Drug-related adverse events
Overall, the most serious (laboratory grade 3/4) drug-related adverse events were higher for elderly patients treated with ALIMTA continuation maintenance compared with patients less than 70 years of age (21% vs. 7%). These adverse events were primarily hematological (anemia and neutropenia). Elderly patients in the study tended to have a poorer performance status than younger patients (PS 0: 20% vs. 34%, respectively; PS 1: 79% vs. 66%, respectively), and the older group received more cycles of pemetrexed therapy (5.5 vs. 4.8 in the younger group).

ASCO 2011
Overall results of PARAMOUNT, which met its primary endpoint of progression-free survival, were presented in June 2011 at the American Society of Clinical Oncology (ASCO) Annual Meeting[1].

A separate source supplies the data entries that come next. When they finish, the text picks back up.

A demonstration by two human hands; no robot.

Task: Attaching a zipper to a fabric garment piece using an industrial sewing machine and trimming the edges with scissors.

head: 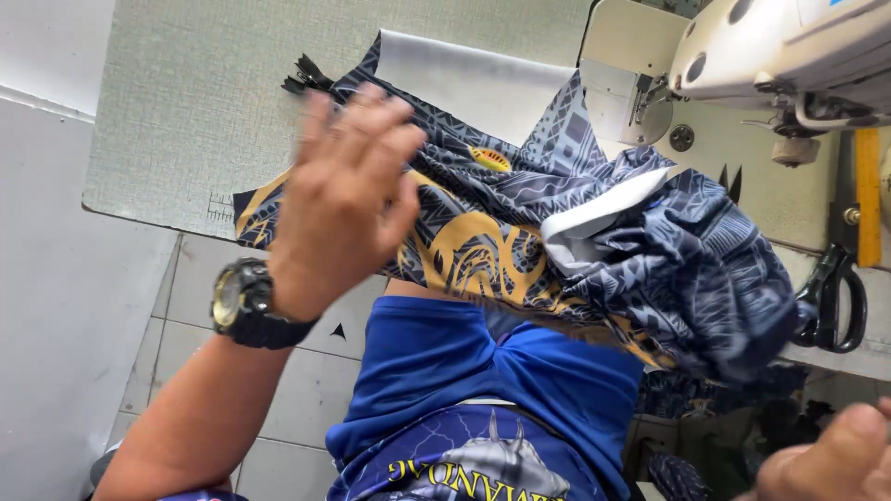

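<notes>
- Left edge: grey wall panel, then tiled floor [209, 278] below the table edge.
- Sewing table [204, 102], pale green textured top, fills the upper left and centre.
- Left hand [343, 199] raised over the table's near edge, blurred; fingers loosely spread and slightly curled, back of hand to the camera. It pinches nothing that shows; whether the palm touches the cloth under it cannot be told.
- Black wristwatch [243, 304] on the left wrist.
- Patterned garment [557, 223], dark blue-grey with gold motifs and white lining, lies bunched on the table from just behind the left hand across to the right, one end hanging over the near edge toward the lap.
- Blue shorts [483, 371] on the lap, below the garment.
- Sewing machine [742, 56], cream, upper right; needle area just beyond the garment's far edge.
- Black-handled scissors [835, 297] on the table at right, beside a yellow ruler [868, 195].
- Right hand [835, 459] at the lower right corner, mostly cropped and blurred; its posture cannot be told.
</notes>
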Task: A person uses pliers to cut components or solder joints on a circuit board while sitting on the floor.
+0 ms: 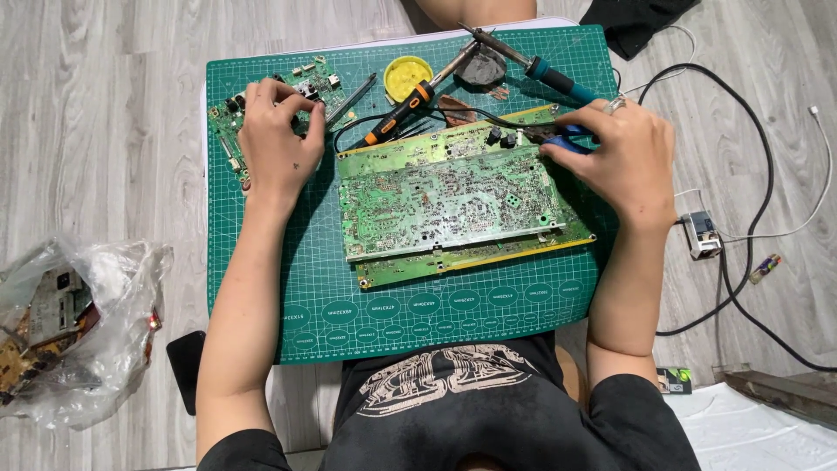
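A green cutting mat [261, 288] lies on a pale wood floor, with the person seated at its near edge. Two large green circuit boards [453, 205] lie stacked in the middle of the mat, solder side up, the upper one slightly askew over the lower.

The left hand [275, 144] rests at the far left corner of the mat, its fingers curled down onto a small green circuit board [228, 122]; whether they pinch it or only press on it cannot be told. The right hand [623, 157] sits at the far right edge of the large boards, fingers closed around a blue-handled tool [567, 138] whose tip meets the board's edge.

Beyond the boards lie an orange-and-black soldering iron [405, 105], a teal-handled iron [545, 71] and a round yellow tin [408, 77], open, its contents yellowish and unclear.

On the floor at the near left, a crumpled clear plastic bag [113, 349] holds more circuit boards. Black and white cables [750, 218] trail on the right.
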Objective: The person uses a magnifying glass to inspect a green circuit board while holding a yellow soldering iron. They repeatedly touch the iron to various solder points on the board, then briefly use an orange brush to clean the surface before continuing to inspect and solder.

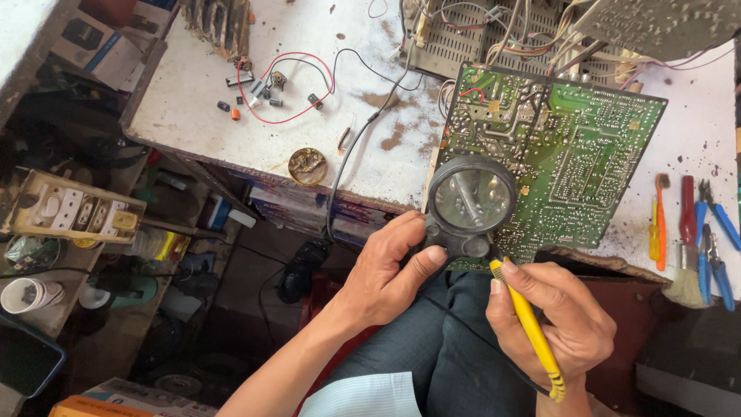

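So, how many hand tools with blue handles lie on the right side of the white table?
2: blue-handled cutters at the far right edge, and blue-handled pliers just below, beside the red screwdriver. The frame edge may hide others.

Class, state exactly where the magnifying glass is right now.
In the head view, the magnifying glass sits centre-right, held by the left hand over the green circuit board's lower-left corner.
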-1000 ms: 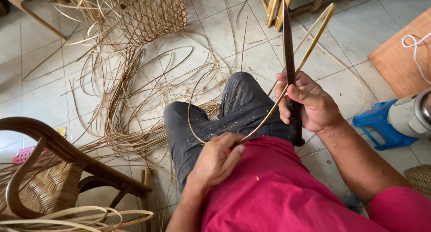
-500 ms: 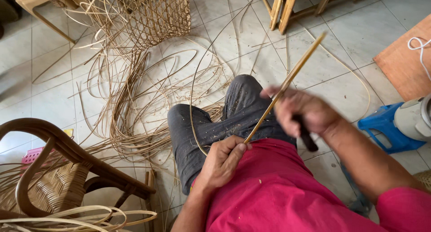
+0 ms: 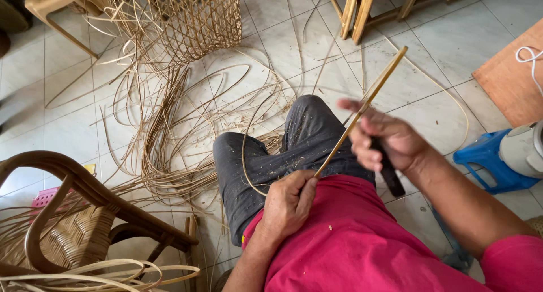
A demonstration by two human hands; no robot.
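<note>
The left hand [image 3: 289, 204] is closed around the near end of a rattan strip [image 3: 362, 108], pinching it against the lap just above the red shirt [image 3: 362, 247]. The strip runs up and away to the right, its far end in the air over the floor tiles [image 3: 452, 37]. The right hand [image 3: 387, 139] is blurred; it is wrapped around a dark knife handle [image 3: 389, 173] and meets the strip partway along, though the blade itself cannot be made out. A thin shaving [image 3: 249, 150] curls from the strip down over the grey trousers [image 3: 283, 150].

To do this stroke well, the left grip should likely stay firm and low so the strip does not twist, while the knife rides at a shallow angle, moving away from the body and fingers.

Beyond the knee lie loose rattan coils [image 3: 169, 139], a half-woven basket [image 3: 192, 20], and at lower left a cane chair [image 3: 73, 213]. A blue stool [image 3: 486, 159] stands to the right.
</note>
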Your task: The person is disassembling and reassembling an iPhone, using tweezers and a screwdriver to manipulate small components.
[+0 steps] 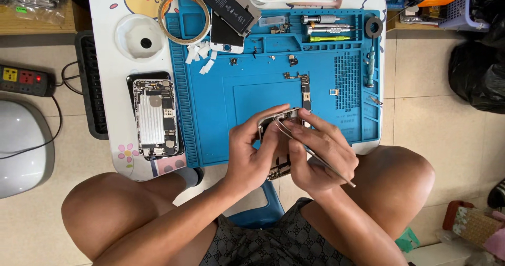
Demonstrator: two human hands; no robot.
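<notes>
Over blue mat [221, 113], hands [284, 150] grip opened phone [277, 120].

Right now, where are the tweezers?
In the head view, the tweezers are in the right hand, just below the blue mat's front edge, their tips inside the opened phone that the left hand grips.

A black rectangular battery [231, 4] with a label of fine white print lies tilted at the counter's far edge, overlapping a white phone screen panel [227, 39] lying just beneath it on the blue mat. At the far left, clear plastic bags [32, 2] sit crumpled on a wooden surface, one carrying a small green label.
</notes>
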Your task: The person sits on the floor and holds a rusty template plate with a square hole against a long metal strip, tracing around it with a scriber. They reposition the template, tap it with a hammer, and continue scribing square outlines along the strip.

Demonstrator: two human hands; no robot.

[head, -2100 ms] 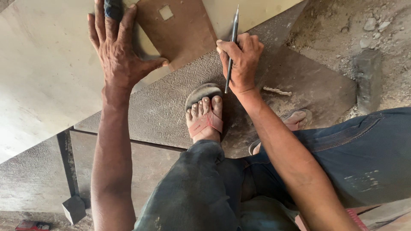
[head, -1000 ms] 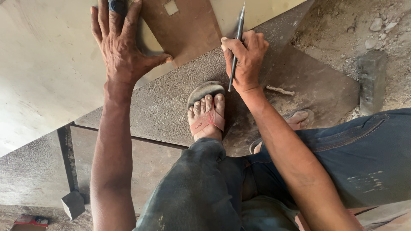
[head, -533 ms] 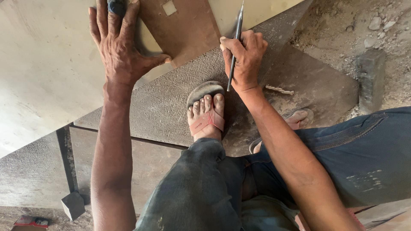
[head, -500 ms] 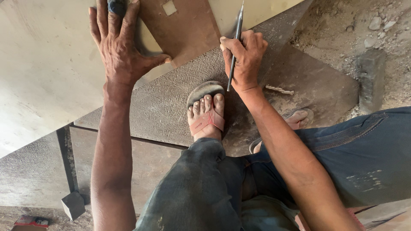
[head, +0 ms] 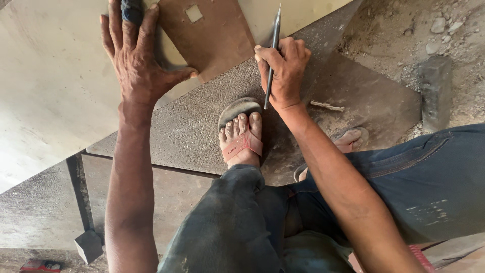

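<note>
My left hand (head: 136, 60) lies flat with fingers spread, pressing a rusty brown plate (head: 212, 35) with a small square hole onto a large pale metal sheet (head: 55, 96). One of its fingers is wrapped in dark cloth. My right hand (head: 283, 71) grips a thin grey metal scriber (head: 273, 50), whose tip points up at the brown plate's right edge on the pale sheet. My sandalled foot (head: 241, 134) rests on a rough dark plate (head: 197, 126) just below both hands.
Dark textured steel plates (head: 45, 207) lie under the pale sheet at the left and bottom. Dirt, stones and a dark block (head: 434, 91) cover the ground at the right. A second sandal (head: 348, 139) shows beside my blue-jeaned leg. A small hammer head (head: 88, 245) sits bottom left.
The scriber and my right hand have shifted slightly upward along the brown plate's edge. My left hand stays pressed in place.
</note>
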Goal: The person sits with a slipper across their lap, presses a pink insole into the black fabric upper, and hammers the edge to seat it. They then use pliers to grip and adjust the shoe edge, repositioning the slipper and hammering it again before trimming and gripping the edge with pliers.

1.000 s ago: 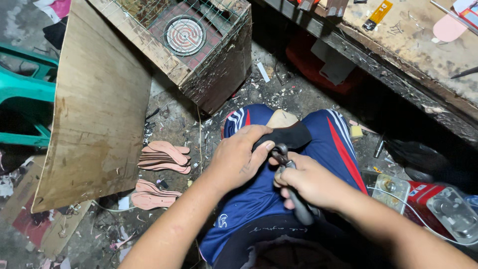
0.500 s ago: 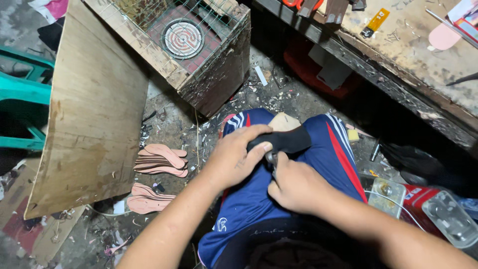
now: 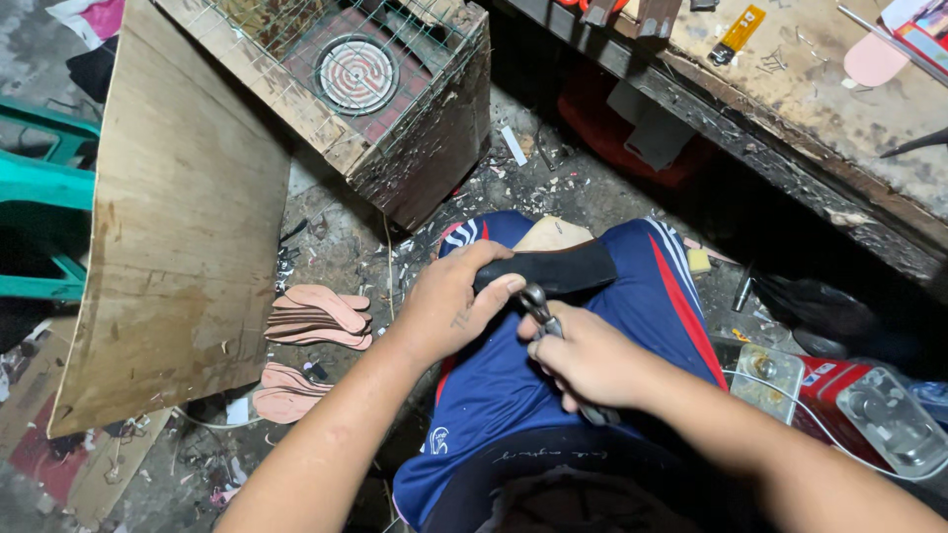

Globally, lung cancer is the most common form of cancer and the biggest killer, causing 1.3 million cancer deaths annually[2]. About 85 ? 90 percent of all lung cancers are NSCLC [3]. The liver, bones and brain are potential targets if the cancerous cells enter the bloodstream.

NSCLC comprises a group of histologies or tumor types differentiated by cellular structure. Nonsquamous histology includes adenocarcinoma and large cell carcinoma, which account for more than half of all NSCLC diagnoses [4], as well histologies classified as “other.”

For more information:
[1] Paz-Ares LG, De Marinis F, et.al. PARAMOUNT: Phase III study of maintenance pemetrexed (pem) plus best supportive care (BSC) versus placebo plus BSC immediately following induction treatment with pem plus cisplatin for advanced nonsquamous non-small cell lung cancer (NSCLC). J Clin Oncol 29: 2011 (suppl; abstr CRA7510).
[2] World Health Organization, Gender in Lung Cancer and Smoking Research, Department of Gender, Women and Health, 2003. Last accessed July 25, 2011.
[3] American Cancer Society, “What Is Non-Small Cell Lung Cancer?,” December 16, 2010, American Cancer Society. Last accessed July 25, 2011.
[4] American Cancer Society, “What Is Non-Small Cell Lung Cancer?,” December 16, 2010, American Cancer Society. Last accessed July 25, 2011.